*Task prompt*
Find the string "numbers" in the records and copy each line where it occurs.

*Input for this task*
--------------------------------

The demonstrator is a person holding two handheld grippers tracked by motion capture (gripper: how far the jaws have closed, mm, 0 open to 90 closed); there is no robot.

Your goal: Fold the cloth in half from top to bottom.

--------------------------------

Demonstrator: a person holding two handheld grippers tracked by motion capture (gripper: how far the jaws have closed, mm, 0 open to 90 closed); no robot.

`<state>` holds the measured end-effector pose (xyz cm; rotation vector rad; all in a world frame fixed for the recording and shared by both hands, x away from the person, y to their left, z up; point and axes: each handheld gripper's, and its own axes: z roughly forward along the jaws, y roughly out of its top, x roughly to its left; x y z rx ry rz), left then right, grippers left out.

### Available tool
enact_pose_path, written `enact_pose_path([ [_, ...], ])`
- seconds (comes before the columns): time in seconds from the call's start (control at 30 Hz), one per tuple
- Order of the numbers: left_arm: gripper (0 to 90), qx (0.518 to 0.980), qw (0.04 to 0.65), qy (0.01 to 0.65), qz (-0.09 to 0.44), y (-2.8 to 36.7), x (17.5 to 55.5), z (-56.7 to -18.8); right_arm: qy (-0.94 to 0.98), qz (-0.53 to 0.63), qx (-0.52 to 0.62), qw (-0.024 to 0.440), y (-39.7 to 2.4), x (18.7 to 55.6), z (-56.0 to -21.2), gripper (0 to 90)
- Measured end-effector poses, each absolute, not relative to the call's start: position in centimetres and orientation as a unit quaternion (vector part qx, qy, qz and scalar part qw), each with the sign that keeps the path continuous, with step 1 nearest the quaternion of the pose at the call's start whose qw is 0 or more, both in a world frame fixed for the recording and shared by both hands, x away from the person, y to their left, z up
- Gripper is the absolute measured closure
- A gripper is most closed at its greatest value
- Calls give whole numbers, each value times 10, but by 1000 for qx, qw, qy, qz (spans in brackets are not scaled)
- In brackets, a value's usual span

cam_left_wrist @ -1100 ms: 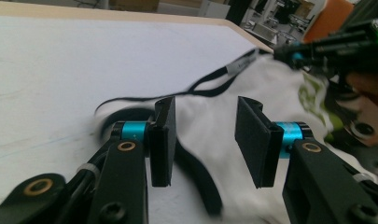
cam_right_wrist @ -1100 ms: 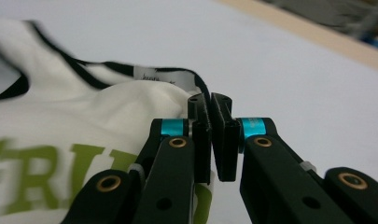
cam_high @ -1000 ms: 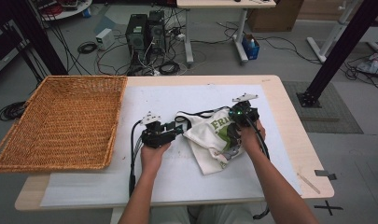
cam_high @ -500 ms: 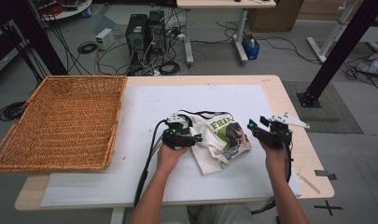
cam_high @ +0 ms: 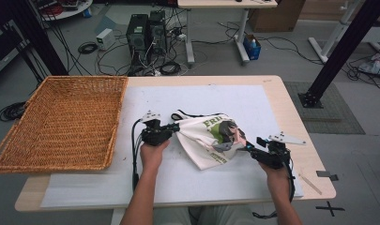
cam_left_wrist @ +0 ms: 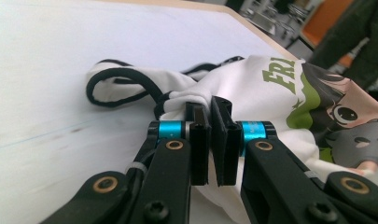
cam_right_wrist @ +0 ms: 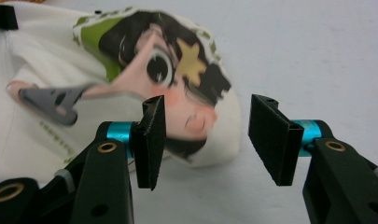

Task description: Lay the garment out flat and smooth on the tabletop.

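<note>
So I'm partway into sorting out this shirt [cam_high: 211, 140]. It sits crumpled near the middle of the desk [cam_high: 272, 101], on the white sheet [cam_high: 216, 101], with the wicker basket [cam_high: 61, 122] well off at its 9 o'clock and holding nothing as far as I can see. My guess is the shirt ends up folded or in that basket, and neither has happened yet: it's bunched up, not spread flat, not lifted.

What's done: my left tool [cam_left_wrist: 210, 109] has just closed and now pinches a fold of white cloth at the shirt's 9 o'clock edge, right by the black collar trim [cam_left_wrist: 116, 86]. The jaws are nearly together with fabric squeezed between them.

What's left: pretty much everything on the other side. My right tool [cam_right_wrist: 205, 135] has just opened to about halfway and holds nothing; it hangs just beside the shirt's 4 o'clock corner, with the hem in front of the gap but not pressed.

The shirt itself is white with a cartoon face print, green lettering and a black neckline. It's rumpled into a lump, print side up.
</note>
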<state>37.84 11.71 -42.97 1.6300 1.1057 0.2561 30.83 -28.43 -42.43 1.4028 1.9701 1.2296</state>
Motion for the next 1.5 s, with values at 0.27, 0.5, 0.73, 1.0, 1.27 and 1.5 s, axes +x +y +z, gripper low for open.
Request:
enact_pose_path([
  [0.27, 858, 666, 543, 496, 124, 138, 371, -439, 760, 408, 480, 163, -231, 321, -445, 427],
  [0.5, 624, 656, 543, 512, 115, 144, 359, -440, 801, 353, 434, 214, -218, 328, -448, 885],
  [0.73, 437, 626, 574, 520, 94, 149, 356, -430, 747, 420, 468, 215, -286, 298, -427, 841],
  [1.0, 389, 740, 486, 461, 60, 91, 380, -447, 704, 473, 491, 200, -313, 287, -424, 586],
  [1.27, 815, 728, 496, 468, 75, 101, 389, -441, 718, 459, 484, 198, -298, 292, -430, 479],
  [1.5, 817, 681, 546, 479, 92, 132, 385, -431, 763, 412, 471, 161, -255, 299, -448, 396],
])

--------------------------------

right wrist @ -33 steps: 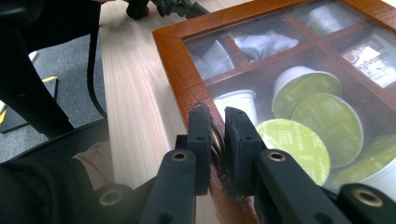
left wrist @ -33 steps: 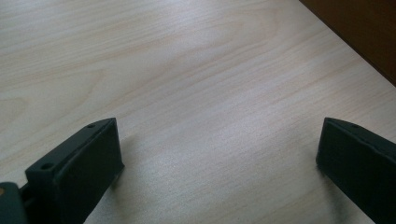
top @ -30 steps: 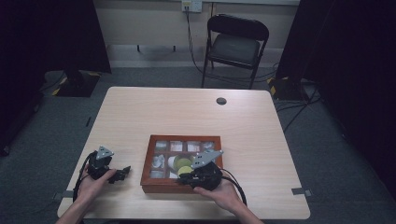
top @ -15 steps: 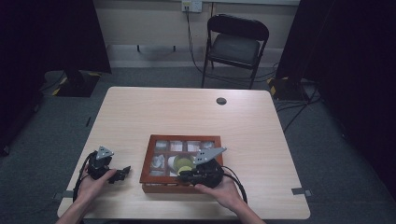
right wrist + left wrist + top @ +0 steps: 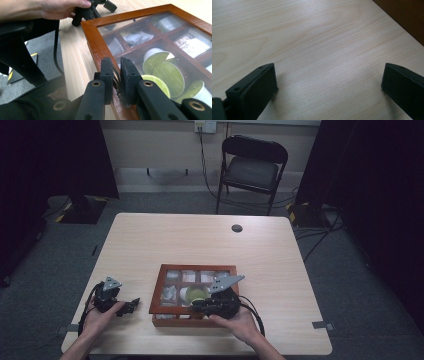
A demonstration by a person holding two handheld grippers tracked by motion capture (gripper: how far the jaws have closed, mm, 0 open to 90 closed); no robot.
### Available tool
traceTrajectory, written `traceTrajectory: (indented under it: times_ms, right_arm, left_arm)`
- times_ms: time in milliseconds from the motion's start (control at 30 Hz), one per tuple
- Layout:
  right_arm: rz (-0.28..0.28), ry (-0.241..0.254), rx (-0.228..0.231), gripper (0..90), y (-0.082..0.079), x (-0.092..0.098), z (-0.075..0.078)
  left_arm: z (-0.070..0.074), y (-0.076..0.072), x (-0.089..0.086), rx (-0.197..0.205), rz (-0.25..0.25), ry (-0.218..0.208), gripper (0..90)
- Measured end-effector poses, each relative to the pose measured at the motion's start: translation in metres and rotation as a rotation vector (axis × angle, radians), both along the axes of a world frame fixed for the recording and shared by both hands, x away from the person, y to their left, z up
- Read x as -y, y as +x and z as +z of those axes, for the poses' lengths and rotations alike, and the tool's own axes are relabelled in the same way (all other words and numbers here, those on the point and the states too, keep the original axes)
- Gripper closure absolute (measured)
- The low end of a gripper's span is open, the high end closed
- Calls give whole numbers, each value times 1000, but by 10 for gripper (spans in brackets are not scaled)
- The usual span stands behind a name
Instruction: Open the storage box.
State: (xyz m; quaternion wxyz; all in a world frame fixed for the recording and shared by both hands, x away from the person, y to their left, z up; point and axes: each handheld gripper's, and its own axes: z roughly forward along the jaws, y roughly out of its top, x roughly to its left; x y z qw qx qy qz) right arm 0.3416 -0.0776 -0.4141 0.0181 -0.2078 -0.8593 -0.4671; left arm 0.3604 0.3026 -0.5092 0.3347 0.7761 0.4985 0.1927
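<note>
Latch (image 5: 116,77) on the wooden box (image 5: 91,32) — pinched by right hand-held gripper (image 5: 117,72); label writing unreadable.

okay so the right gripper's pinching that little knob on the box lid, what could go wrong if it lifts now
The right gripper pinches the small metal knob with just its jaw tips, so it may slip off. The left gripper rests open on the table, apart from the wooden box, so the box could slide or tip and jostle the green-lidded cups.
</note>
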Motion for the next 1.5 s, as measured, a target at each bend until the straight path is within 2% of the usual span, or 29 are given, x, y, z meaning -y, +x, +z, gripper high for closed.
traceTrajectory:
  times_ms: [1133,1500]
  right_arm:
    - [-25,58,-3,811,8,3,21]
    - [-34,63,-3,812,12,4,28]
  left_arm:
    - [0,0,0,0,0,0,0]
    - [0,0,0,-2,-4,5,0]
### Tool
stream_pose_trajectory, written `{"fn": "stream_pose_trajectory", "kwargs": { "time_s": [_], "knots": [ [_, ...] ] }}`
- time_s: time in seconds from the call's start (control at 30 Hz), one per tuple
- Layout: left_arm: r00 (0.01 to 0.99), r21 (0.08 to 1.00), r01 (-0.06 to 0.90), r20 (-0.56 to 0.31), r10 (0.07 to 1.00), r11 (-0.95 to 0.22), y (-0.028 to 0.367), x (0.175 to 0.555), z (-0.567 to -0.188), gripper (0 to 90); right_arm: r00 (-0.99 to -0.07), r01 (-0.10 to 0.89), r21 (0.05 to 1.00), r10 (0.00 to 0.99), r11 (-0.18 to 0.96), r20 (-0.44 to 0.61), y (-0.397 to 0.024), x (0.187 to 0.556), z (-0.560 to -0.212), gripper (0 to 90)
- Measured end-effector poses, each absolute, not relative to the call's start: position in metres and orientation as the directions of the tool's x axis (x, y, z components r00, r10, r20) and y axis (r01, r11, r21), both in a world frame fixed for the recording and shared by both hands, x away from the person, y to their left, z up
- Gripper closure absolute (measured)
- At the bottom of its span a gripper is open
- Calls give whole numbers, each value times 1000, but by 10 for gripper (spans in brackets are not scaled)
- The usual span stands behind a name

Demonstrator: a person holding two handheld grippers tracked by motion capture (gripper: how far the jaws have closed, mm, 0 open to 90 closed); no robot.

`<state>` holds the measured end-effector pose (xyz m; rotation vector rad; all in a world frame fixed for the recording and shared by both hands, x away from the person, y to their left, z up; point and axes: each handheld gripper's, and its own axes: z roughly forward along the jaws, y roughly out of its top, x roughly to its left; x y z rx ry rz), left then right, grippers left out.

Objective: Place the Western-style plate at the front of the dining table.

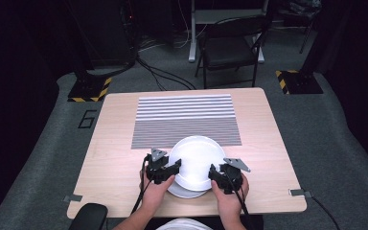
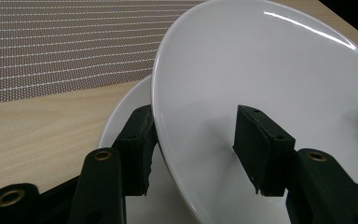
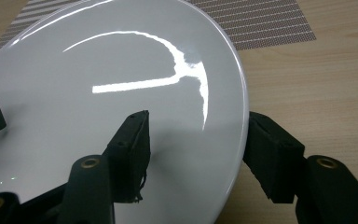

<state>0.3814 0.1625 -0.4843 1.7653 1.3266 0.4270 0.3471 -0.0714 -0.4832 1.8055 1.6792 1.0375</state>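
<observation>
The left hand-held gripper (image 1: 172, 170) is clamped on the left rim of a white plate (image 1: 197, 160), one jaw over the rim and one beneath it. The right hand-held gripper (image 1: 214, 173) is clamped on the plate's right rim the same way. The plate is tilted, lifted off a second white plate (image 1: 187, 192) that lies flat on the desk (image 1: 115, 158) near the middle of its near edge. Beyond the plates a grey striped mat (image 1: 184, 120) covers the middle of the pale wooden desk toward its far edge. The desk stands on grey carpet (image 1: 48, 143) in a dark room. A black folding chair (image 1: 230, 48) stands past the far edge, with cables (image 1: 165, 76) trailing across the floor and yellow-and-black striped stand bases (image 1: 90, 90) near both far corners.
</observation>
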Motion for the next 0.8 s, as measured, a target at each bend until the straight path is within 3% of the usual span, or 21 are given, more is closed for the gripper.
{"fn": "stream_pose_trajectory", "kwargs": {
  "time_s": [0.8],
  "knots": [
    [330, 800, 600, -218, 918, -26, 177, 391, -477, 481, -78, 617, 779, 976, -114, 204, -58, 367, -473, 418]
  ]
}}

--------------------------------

*Response*
- Order of the numbers: left_arm: gripper (0 to 90), qx (0.518 to 0.980), qw (0.04 to 0.65), qy (0.01 to 0.65), qz (-0.09 to 0.44), y (-2.8 to 36.7), x (17.5 to 55.5), z (-56.7 to -18.8); right_arm: qy (-0.94 to 0.98), qz (-0.53 to 0.63), qx (-0.52 to 0.62), qw (-0.024 to 0.440), y (-39.7 to 2.4), x (18.7 to 55.6), z (-56.0 to -21.2), gripper (0 to 90)
- Calls give whole numbers, each value times 10, but by 1000 for qx, qw, qy, qz (spans in brackets are not scaled)
- Read x as -y, y as +x and z as +z of those axes, for the poses' lengths and rotations alike, and the tool's own axes are relabelled in the same way (all other words and numbers here, those on the point and the states too, keep the original axes)
- Calls give whole numbers, each value times 1000, but by 10 for gripper (spans in brackets are not scaled)
- Calls give whole numbers, each value times 1000, but by 10 for gripper (spans in brackets are not scaled)

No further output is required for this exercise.